CAIRO -- Libya's interior minister said Wednesday that the U.S. Ambassador to Libya, Christopher Stevens, was killed when armed Islamist militants overran the U.S. consulate in Libyas second largest city, in a day of rage that also struck the U.S. Embassy in Cairo, where demonstrators hauled down the American flag, tore it to pieces and burned it.
Secretary of State Hillary Clinton confirmed Stevens' death and said that three other Americans had died, including another diplomat, Sean Smith. The names of the other dead were withheld, pending notification of relatives, Clinton said.
"Our hearts go out to all their families and colleagues," Clinton said in a statement.
At the Pentagon, Defense officials said a Fleet Anti-terrorism Security Team of about 50 Marines was on it's way to Benghazi, though there was no estimate on when they would arrive.
The official said there was no U.S. Marine security detail at the consulate because consulates don't get U.S. Marine security.
"That's usually reserved for embassies," the official, who spoke on condition of anonymity said.
Another Defense official, also speaking on condition of anonymity, said the U.S. embassy in Tripoli has a security team of 18 Marines.
Speaking at the State Department, Clinton said that U.S. and Libyan security personnel battled the attackers together, and that the Obama administration now is working with the Libyan government to identify and track down the assailants.
The United States "will not rest until those responsible for these attacks are found and brought to justice," she said.
The administration, she said, will continue supporting the Libyan government as it struggles to surmount serious insecurity in the aftermath of the civil war that overthrew Gadhafi.
"This was an attack by a small and savage group, not the people or government of Libya," she said.
She praised Stevens as a dedicated diplomat who she first appointed as U.S. envoy to the opposition groups that fought Gadhafi and then as the U.S. ambassador to the new government.
Stevens, she said, "risked his life to stop a tyrant and then risked his life" working to rebuild Libya.
Clinton later joined Obama at the White House as the president condemned the "shocking and outrageous attack" and praised Stevens and other dead U.S. officials as "extraordinary Americans."
Speaking in the Rose Garden, Obama said that the Libyan government was working with the United States to boost security for U.S. diplomatic personnel in the country and track down the assailants, and that security was being increased at U.S. missions around the world.
Obama criticized the film that prompted the protest, but he said that nothing justified the consulate assault.
"Since our founding, the United States has been a nation that respects all faiths.
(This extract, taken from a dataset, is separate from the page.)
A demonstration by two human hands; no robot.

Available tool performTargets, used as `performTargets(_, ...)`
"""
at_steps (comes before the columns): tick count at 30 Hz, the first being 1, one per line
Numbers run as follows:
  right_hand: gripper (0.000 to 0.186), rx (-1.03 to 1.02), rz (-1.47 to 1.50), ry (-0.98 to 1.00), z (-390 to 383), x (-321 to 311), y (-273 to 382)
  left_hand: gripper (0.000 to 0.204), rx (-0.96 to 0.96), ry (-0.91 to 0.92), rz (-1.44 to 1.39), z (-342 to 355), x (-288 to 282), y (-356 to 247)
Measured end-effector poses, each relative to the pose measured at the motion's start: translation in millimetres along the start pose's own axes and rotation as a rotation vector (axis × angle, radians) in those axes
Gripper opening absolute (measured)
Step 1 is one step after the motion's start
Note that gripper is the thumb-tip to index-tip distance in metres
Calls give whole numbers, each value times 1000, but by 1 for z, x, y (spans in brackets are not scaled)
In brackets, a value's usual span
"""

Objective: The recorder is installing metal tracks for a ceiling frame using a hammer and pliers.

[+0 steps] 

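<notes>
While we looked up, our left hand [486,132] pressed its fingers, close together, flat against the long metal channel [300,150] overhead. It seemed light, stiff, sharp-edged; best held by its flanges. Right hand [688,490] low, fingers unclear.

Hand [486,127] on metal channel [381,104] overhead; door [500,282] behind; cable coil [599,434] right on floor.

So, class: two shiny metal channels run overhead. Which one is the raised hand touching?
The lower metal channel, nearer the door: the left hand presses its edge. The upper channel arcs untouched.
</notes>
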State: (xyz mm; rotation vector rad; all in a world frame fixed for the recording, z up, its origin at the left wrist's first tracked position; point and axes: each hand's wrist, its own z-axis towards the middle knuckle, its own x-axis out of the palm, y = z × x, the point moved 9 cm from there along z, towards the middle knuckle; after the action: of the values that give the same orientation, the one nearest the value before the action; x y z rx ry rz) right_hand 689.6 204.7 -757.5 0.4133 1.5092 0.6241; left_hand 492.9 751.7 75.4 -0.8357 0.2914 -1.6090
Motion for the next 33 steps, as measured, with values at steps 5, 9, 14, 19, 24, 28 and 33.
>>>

We reject all efforts to denigrate the religious beliefs of others," he said. "But there is absolutely no justification for this type of senseless violence. None. The world must stand together to unequivocally reject these brutal acts."
Like Clinton, Obama said that the attack would not undermine U.S. support for the Libyan government.
"Libyan security personnel fought back against the attackers alongside Americans. Libyans helped some of our diplomats find safety, and they carried Ambassador Stevens' body to the hospital, where we tragically learned he had died," he said.